1 About the life and works of Vita Sackville-West

2 Summaries of Novels
2.1 All Passion Spent
2.2 The Dark Island
2.3 No Signposts in the Sea

3 Analysis of Different Aspects of Sexuality in the Novels
3.1 Position of Women
3.2 Marriage
3.3 New Concept of Love
3.4 Sadomasochism
3.5 Secret Loves: Female Relationships
3.5.1 General Situation of Lesbianism at Vita Sackville-West’s Lifetime
3.5.2 Homosexuality in Sackville-West’s Novels

4 Conclusion

Bibliography

Abbreviations

Abbildung in dieser Leseprobe nicht enthalten

Introduction

This paper aims to analyse some aspects of sexuality in three of Vita Sackville-West’s novels in close connection with the author’s own attitudes towards the topics. The question was whether or not Sackville-West’s ideas and experiences are reflected in her writing. By comparing biographical material about Sackville-West with the contents of her novels, it was possible to find some similarities and common ground. I chose the following three novels in order to discuss the position of women, marriage in general, sadomasochism and female relationships: All Passion Spent (1931), The Dark Island (1934) and No Signposts in the Sea (1961).
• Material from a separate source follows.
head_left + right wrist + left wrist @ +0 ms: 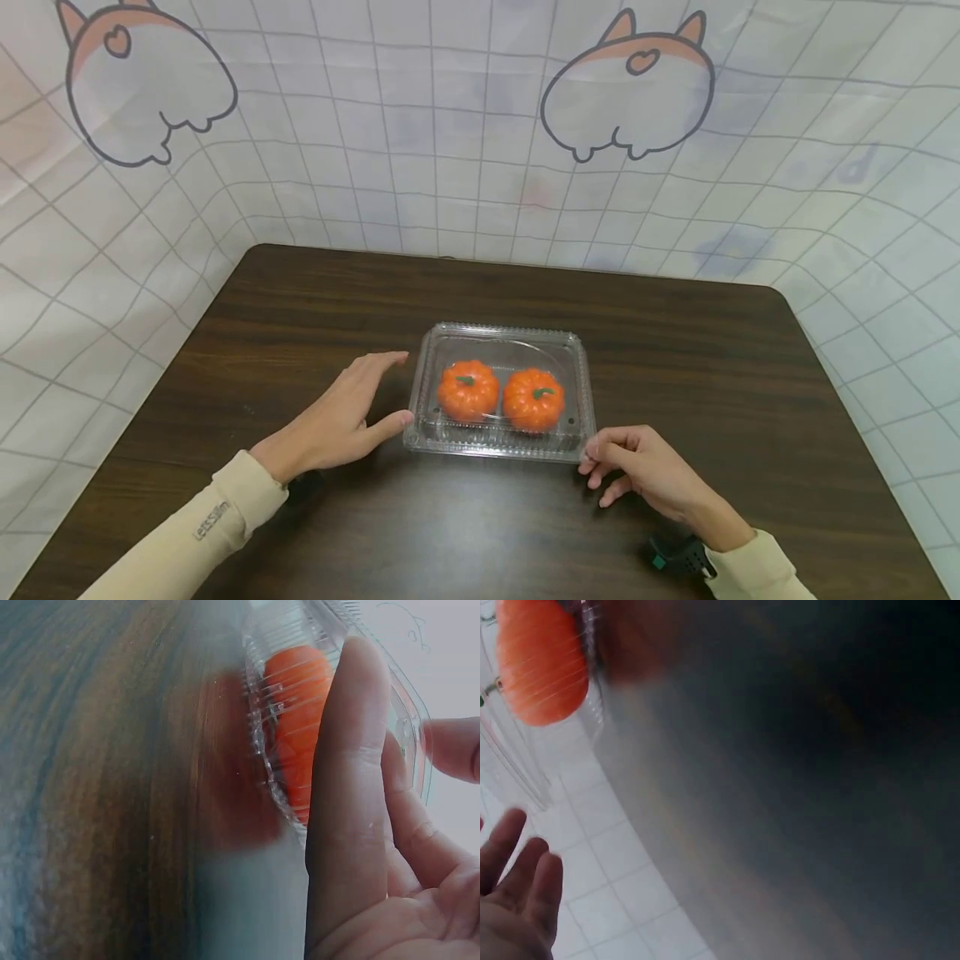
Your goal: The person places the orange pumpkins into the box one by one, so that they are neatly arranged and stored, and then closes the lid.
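A clear plastic clamshell container (498, 442) lies on the dark table, its lid down over two small orange pumpkins. The left pumpkin (468, 391) and the right pumpkin (533, 400) sit side by side, each with a green stem. My right hand (648, 468) pinches the container's near right corner between thumb and fingers; in the right wrist view the thumb (454, 748) is on one side of the rim and fingers on the other. At the left side, my left hand (341, 412) is spread with straight fingers, thumb tip right at the near left corner.
The dark wood-grain table (300, 308) has rounded far corners. Behind it and along both sides hangs a white grid-patterned cloth (390, 150) printed with cartoon animal shapes. A dark band (678, 557) is on my right wrist, by the cream sleeve.
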Demonstrator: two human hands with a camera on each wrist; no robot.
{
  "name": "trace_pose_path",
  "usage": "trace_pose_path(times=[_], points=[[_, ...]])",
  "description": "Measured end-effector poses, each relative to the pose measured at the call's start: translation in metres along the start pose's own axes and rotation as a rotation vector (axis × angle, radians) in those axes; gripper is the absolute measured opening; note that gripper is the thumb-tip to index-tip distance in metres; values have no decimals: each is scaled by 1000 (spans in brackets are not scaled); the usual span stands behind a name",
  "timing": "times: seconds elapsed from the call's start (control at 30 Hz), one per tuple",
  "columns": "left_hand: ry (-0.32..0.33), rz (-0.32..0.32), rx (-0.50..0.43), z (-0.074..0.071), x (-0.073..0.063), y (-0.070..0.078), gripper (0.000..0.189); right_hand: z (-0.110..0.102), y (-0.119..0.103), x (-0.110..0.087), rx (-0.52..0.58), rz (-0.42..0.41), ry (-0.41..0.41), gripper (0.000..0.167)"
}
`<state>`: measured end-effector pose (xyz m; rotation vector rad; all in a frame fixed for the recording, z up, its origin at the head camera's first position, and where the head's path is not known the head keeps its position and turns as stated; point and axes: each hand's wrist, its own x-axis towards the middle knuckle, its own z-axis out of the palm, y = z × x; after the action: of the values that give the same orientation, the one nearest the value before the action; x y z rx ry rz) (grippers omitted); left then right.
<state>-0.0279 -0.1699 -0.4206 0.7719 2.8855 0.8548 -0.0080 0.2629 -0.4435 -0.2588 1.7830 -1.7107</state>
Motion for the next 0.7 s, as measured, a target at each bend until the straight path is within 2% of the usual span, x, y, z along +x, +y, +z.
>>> trace_pose_path(times=[0.1, 0.23, 0.4, 0.7], points=[[-18, -43, -69, 4, -7, -2, 73, 2, -1, 1, -14, -9, 7, 20], [-52, -77, -141, 11, -12, -3, 55, 3, -2, 2, -23, -6, 10, 20], [-93, -98, -253, 18, -13, -4, 37, 1, -2, 3, -31, -10, 0, 23], [-226, -197, -429, 21, -9, 1, 26, 1, -3, 4, -25, -15, -20, 23]])
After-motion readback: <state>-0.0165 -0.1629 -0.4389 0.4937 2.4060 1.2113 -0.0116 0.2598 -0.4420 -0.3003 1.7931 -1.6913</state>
Vita did not need to write because of economic pressure, she was highly privileged and therefore did not have to write anything she did not want to, however, the restrictions social and political principles imposed on her did not allow Vita to use everything she might have imagined to write about.
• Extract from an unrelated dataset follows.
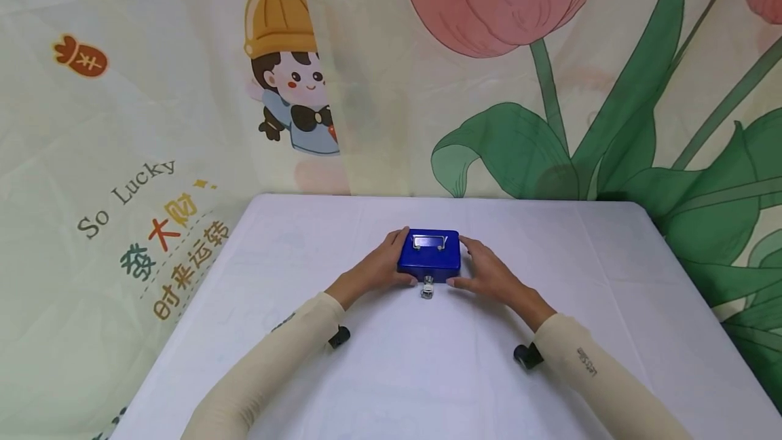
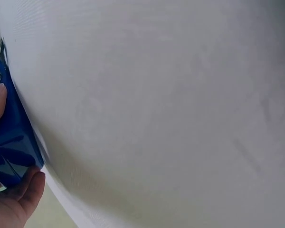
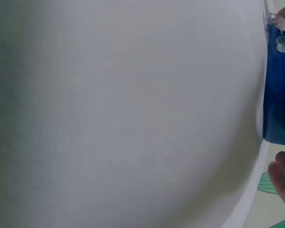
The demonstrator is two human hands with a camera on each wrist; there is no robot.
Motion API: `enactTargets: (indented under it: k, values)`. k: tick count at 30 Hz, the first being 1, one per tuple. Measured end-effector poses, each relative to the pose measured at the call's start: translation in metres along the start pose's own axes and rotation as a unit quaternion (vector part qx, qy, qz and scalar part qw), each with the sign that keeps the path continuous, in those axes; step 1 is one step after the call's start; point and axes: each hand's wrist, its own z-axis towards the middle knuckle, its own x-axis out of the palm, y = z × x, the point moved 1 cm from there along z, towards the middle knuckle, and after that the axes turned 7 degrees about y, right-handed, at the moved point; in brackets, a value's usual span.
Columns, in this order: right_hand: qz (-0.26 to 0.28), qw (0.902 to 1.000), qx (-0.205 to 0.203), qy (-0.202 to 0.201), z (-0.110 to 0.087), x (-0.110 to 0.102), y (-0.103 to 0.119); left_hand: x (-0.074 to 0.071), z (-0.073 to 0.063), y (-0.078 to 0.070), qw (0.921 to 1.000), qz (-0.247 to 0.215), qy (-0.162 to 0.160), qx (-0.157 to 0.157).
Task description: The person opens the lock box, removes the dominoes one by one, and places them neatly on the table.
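Note:
A small blue metal cash box (image 1: 430, 260) with a silver handle (image 1: 429, 242) on its lid sits on the white table. Keys on a ring (image 1: 427, 292) hang from the lock on its front. My left hand (image 1: 386, 262) grips the box's left side, thumb at the front; the left wrist view shows fingers (image 2: 32, 192) touching the box's edge. My right hand (image 1: 491, 276) is at the right side, thumb near the front corner. In the right wrist view its loosely bent fingers (image 3: 282, 175) stand slightly apart from the box (image 3: 278, 109).
The white-covered table (image 1: 342, 386) stretches around the box, its back edge a little behind it. Behind hangs a printed cloth (image 1: 379, 87) with tulips and a cartoon figure. Small black devices (image 1: 527, 356) sit at both wrists, below the cream sleeves (image 1: 293, 352).

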Motion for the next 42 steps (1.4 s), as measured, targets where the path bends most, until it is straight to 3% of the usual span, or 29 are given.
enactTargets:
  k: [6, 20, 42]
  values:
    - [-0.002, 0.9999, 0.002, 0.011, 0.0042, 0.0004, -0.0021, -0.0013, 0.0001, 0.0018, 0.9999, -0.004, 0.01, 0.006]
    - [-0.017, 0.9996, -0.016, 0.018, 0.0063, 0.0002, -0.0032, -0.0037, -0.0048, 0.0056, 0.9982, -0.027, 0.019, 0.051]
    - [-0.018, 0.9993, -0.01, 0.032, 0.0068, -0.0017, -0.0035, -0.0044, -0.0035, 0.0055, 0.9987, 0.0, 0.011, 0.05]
Although Sackville-West is not representative due to her aristocratic status, she shares the fate of having to live a married life despite being homosexual with most of the lesbians at the beginning of the 20th century. This apparent contradiction arouses the question of how she coped with this duality and whether writing did help her in dealing with the different aspects of her personality.
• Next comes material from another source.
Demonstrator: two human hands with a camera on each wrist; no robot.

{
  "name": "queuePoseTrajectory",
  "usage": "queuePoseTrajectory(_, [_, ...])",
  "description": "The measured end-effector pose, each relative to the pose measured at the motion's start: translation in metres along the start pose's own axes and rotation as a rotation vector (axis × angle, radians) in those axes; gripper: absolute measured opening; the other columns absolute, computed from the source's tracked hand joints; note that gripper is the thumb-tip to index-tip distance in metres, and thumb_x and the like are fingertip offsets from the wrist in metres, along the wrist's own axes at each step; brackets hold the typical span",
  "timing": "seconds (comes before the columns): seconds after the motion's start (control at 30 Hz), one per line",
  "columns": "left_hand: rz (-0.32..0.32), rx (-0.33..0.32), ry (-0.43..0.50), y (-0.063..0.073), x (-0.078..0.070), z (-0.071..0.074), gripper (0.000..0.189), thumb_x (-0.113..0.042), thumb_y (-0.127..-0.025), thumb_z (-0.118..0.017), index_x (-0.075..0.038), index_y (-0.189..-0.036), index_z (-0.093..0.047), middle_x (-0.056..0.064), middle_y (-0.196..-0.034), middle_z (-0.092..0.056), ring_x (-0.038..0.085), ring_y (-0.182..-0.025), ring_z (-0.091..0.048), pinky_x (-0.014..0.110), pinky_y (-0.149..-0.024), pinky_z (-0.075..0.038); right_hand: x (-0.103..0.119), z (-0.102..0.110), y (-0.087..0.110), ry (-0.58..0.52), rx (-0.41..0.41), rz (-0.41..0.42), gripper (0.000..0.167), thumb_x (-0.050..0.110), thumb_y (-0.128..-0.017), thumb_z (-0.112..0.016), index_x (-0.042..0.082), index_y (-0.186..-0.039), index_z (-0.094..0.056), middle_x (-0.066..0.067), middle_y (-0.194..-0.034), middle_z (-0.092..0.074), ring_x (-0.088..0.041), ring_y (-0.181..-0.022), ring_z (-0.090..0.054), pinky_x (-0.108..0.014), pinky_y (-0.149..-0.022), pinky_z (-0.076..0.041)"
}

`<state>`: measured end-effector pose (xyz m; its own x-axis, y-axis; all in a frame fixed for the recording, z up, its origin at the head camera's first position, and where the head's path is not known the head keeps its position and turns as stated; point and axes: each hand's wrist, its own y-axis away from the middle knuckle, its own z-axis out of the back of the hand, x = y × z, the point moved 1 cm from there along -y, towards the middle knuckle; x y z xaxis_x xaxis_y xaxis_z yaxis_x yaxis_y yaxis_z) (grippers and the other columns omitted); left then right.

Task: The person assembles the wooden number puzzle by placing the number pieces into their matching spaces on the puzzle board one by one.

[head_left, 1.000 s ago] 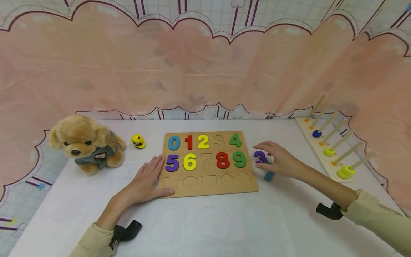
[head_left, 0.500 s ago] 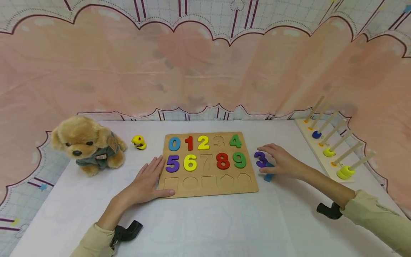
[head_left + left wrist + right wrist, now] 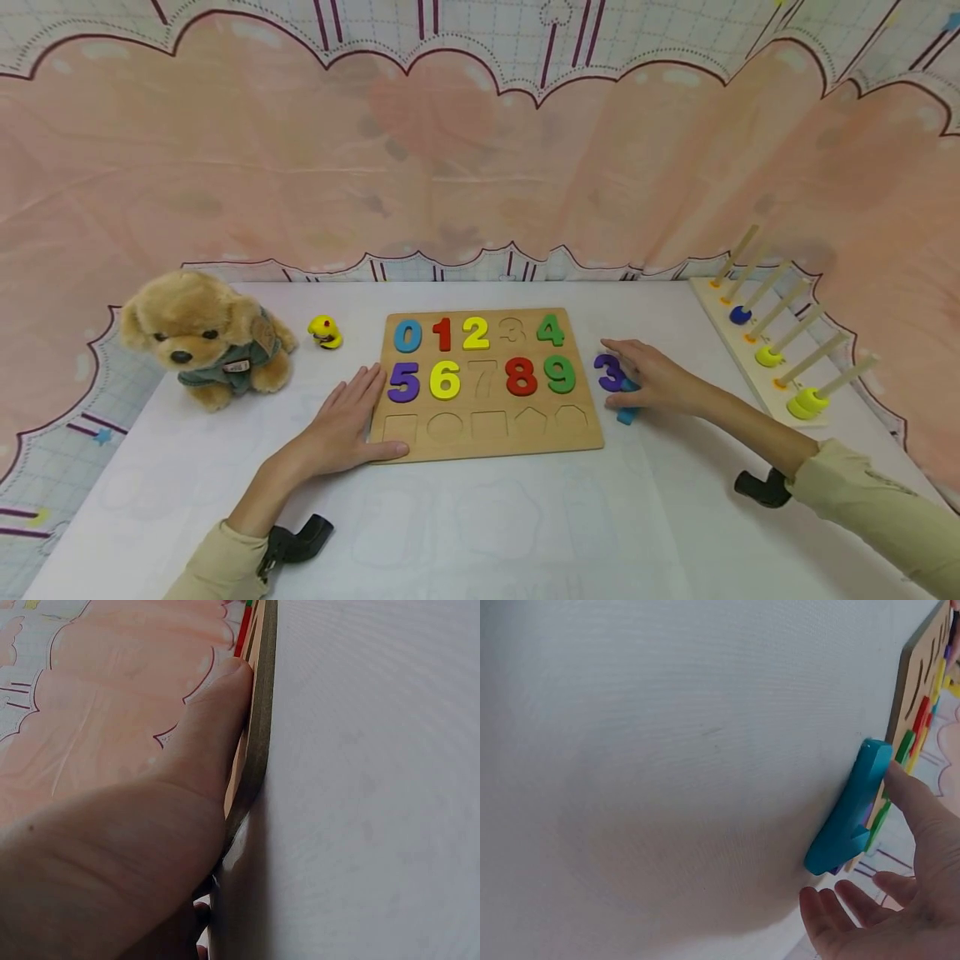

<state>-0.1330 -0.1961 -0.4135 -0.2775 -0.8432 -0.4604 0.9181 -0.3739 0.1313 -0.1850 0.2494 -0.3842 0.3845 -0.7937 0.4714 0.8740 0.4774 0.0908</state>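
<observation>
In the head view my left hand (image 3: 337,425) rests flat on the left edge of the wooden number board (image 3: 450,423), its thumb over the lower left corner. To the right of the board lies a purple number 3 (image 3: 608,372), partly over or against a blue piece (image 3: 847,814) that looks like a 7. My right hand (image 3: 656,375) hovers around these two pieces, with thumb and fingers spread apart. In the right wrist view the thumb is close beside the blue piece and the other fingers stand off it; whether the thumb touches it I cannot tell.
Several coloured numbers sit in the board; the 3 and 7 recesses and the bottom row of shapes are bare. A plush dog (image 3: 210,333) and a small yellow toy (image 3: 325,332) stand to the left. A peg rack (image 3: 757,354) with a few beads is at the right.
My right hand has shifted slightly to the right, its fingertips drawing back from the board's side. My left hand, the board and the number pieces look unmoved.
</observation>
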Motion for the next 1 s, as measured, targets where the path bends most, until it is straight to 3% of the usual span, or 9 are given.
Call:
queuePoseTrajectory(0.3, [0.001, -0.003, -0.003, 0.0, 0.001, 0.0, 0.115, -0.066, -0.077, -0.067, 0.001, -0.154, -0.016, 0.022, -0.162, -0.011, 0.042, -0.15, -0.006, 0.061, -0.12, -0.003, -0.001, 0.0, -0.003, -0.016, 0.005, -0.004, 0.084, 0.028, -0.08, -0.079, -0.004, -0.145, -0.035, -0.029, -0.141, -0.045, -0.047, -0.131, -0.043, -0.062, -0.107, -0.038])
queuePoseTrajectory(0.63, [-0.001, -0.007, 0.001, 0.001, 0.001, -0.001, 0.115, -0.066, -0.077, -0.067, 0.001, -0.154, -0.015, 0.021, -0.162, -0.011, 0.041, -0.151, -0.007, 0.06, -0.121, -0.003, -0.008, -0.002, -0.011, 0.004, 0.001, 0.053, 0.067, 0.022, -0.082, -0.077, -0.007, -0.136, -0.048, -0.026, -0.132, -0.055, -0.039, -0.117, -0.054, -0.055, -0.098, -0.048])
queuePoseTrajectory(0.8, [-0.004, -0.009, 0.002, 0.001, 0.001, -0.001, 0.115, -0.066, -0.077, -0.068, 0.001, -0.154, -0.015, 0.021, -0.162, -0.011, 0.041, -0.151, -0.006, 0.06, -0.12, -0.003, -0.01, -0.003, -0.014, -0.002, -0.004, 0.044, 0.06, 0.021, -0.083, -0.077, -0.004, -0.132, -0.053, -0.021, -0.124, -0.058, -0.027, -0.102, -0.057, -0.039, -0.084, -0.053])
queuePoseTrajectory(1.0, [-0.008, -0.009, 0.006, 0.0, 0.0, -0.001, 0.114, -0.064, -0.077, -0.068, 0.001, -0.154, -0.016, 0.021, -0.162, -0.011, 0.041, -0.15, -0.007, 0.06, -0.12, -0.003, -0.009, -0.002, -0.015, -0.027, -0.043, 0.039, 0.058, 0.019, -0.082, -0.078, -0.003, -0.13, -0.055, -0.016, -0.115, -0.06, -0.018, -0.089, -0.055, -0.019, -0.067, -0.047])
1 About the life and works of Vita Sackville-West

Victoria Mary Sackville-West was born 9 March in 1892 to Victoria and Lionel Sackville, 3rd Lord Sackville. Vita, as she was called, grew up as an only-child in the famous castle of Knole. Queen Elisabeth I gave the castle to one of Vita’s ancestors as a thank-you present. Vita loved strolling through the corridors and imagining scenes of former life in the 365 rooms of the house. Stimulated by her wild imagination, she started to write poetry and plays when she was only thirteen years old. All her life she did not overcome the fact that she could not – as a girl (because of “a technical fault over which we have no control”[1], as she once called it on the radio) – inherit Knole. For the first time in 1908, she travelled to Italy together with her childhood friend and first female lover Rosamund Grosvenor and Violet Keppel, who she had first met four years before. Italy was to become one of Vita’s favourite destinations. She went back there regularly, usually with Rosamund and Violet. Vita’s mother and her boyfriend Sir John Murray Scott, called Seery, took Vita also on a trip to Russia. Lady and Lord Sackville had lost their interest in one another when their daughter was about seven years old. They both found pleasure in other people, but still appeared together in public, at balls and dinners. Lady Sackville left her husband and Knole for good in 1919. Since Vita as a child had “a fiercely ardent, romantic temperament”, the muddle her parents were in “made her cynical” and the conflicts that arose out of the relationships “caused her to withdraw into herself”.[2]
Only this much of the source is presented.